Step 1: Define the Objective Function

The objective function is the code that W&B agents will execute for each trial. It receives hyperparameters from W&B and logs metrics back to the platform. Use the @wandb_init decorator to automatically handle W&B run initialization.

import wandb
import time
from flyteplugins.wandb import wandb_init

@wandb_init
def objective():
"""Objective function for W&B sweep - trains a model with hyperparameters."""
run = wandb.run
config = run.config

print(f"Training with lr={config.learning_rate}, batch_size={config.batch_size}")

# Simulate training loop
for epoch in range(config.epochs):
# Simulate training metrics
loss = 1.0 / (config.learning_rate * config.batch_size) + epoch * 0.1
accuracy = min(0.95, config.learning_rate * config.batch_size * (epoch + 1) * 0.01)

run.log({
"epoch": epoch,
"loss": loss,
"accuracy": accuracy,
})
time.sleep(0.5)

The @wandb_init decorator ensures that wandb.init() is called correctly within the Flyte task, using the configuration provided by the sweep controller.

Step 2: Create the Sweep Agent Task

A sweep agent is a Flyte task that pulls trials from the W&B cloud controller and executes the objective function. By using the @wandb_sweep decorator, Flyte automatically adds a "Weights & Biases Sweep" link to the task in the UI.

import flyte
from flyteplugins.wandb import wandb_sweep, get_wandb_context

# Define the task environment with the necessary secret
env = flyte.TaskEnvironment(
name="wandb-sweep",
image=flyte.Image.from_debian_base(name="wandb-sweep").with_pip_packages("flyteplugins-wandb"),
secrets=[flyte.Secret(key="wandb_api_key", as_env_var="WANDB_API_KEY")],
)

@wandb_sweep
@env.task
async def sweep_agent(agent_id: int, sweep_id: str, count: int = 5) -> int:
"""
Single sweep agent that pulls trials from W&B cloud controller.
"""
print(f"[Agent {agent_id}] Starting agent for sweep {sweep_id}")

# Run the agent
wandb.agent(
sweep_id,
function=objective,
count=count,
project=get_wandb_context().project
)

return agent_id

Step 3: Orchestrate Parallel Agents

To run trials in parallel, create an orchestrator task that generates the sweep and launches multiple agents. Use get_wandb_sweep_id() to retrieve the ID of the sweep created by the decorator.

import asyncio
from datetime import timedelta
from flyteplugins.wandb import wandb_sweep, get_wandb_sweep_id

@wandb_sweep
@env.task
async def run_parallel_sweep(total_trials: int = 15, trials_per_agent: int = 5) -> str:
# Retrieve the sweep ID created by the @wandb_sweep decorator
sweep_id = get_wandb_sweep_id()

# Calculate how many agents to launch
num_agents = (total_trials + trials_per_agent - 1) // trials_per_agent

# Launch multiple agents in parallel as separate Flyte tasks
agent_tasks = [
sweep_agent.override(
resources=flyte.Resources(cpu="1", memory="2Gi"),
retries=2,
timeout=timedelta(minutes=30),
)(agent_id=i + 1, sweep_id=sweep_id, count=trials_per_agent)
for i in range(num_agents)
]

# Wait for all agents to complete
await asyncio.gather(*agent_tasks)

return sweep_id

Step 4: Configure and Execute the Sweep

Finally, define the sweep configuration (search method, metrics, and parameter ranges) and execute the orchestrator. Use wandb_sweep_config and flyte.with_runcontext to pass this configuration into the Flyte execution.
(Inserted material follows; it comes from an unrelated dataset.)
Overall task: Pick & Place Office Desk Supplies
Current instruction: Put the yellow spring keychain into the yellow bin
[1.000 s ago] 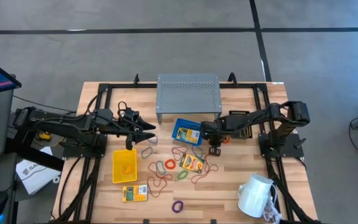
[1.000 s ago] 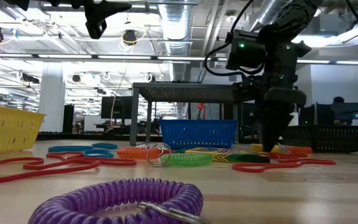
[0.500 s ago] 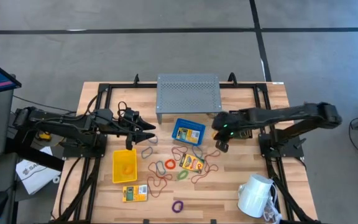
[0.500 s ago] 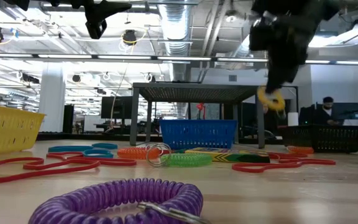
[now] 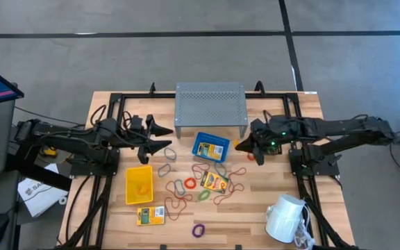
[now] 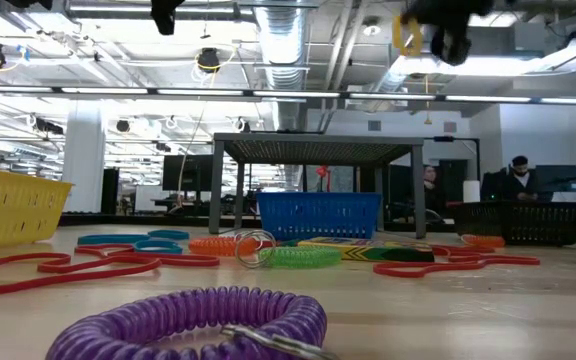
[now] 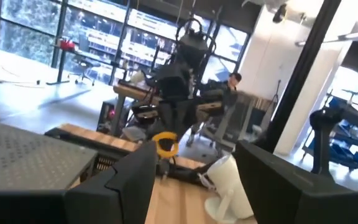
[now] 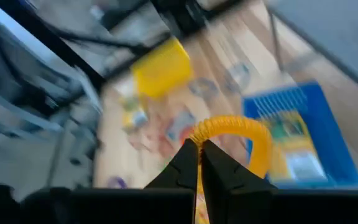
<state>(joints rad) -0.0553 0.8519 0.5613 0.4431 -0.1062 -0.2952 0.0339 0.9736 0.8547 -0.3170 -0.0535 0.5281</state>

from flyteplugins.wandb import wandb_config, wandb_sweep_config

if __name__ == "__main__":
flyte.init_from_config()

# Define the sweep and project configuration
run = flyte.with_runcontext(
custom_context={
**wandb_config(project="my-flyte-project", entity="my-team"),
**wandb_sweep_config(
method="random",
metric={"name": "loss", "goal": "minimize"},
parameters={
"learning_rate": {"min": 0.0001, "max": 0.1},
"batch_size": {"values": [16, 32, 64]},
"epochs": {"value": 5},
},
),
},
).run(run_parallel_sweep, total_trials=10, trials_per_agent=2)

print(f"Sweep Execution URL: {run.url}")

Step 5: Automatic Log Downloading

If you want to archive the logs for all runs in a sweep back to Flyte's metadata store, set download_logs=True in the @wandb_sweep decorator or the wandb_sweep_config.

@wandb_sweep(download_logs=True)
@env.task
async def run_sweep_with_logs() -> str:
sweep_id = get_wandb_sweep_id()
# ... launch agents ...
return sweep_id

When download_logs is enabled, the plugin will automatically call download_wandb_sweep_logs(sweep_id) after the task completes. This downloads all run files from the sweep and attaches them as a directory output, which can be viewed in the Flyte UI's "Trace" or "Outputs" section.

Summary

By following this tutorial, you have:

  1. Defined a training objective using @wandb_init.
  2. Created a distributed agent task using @wandb_sweep.
  3. Orchestrated parallel execution of agents using asyncio and get_wandb_sweep_id.
  4. Configured hyperparameter ranges using wandb_sweep_config.

The WandbSweep link will now appear in your Flyte UI for every task involved in the sweep, providing a direct path to the W&B dashboard for real-time monitoring.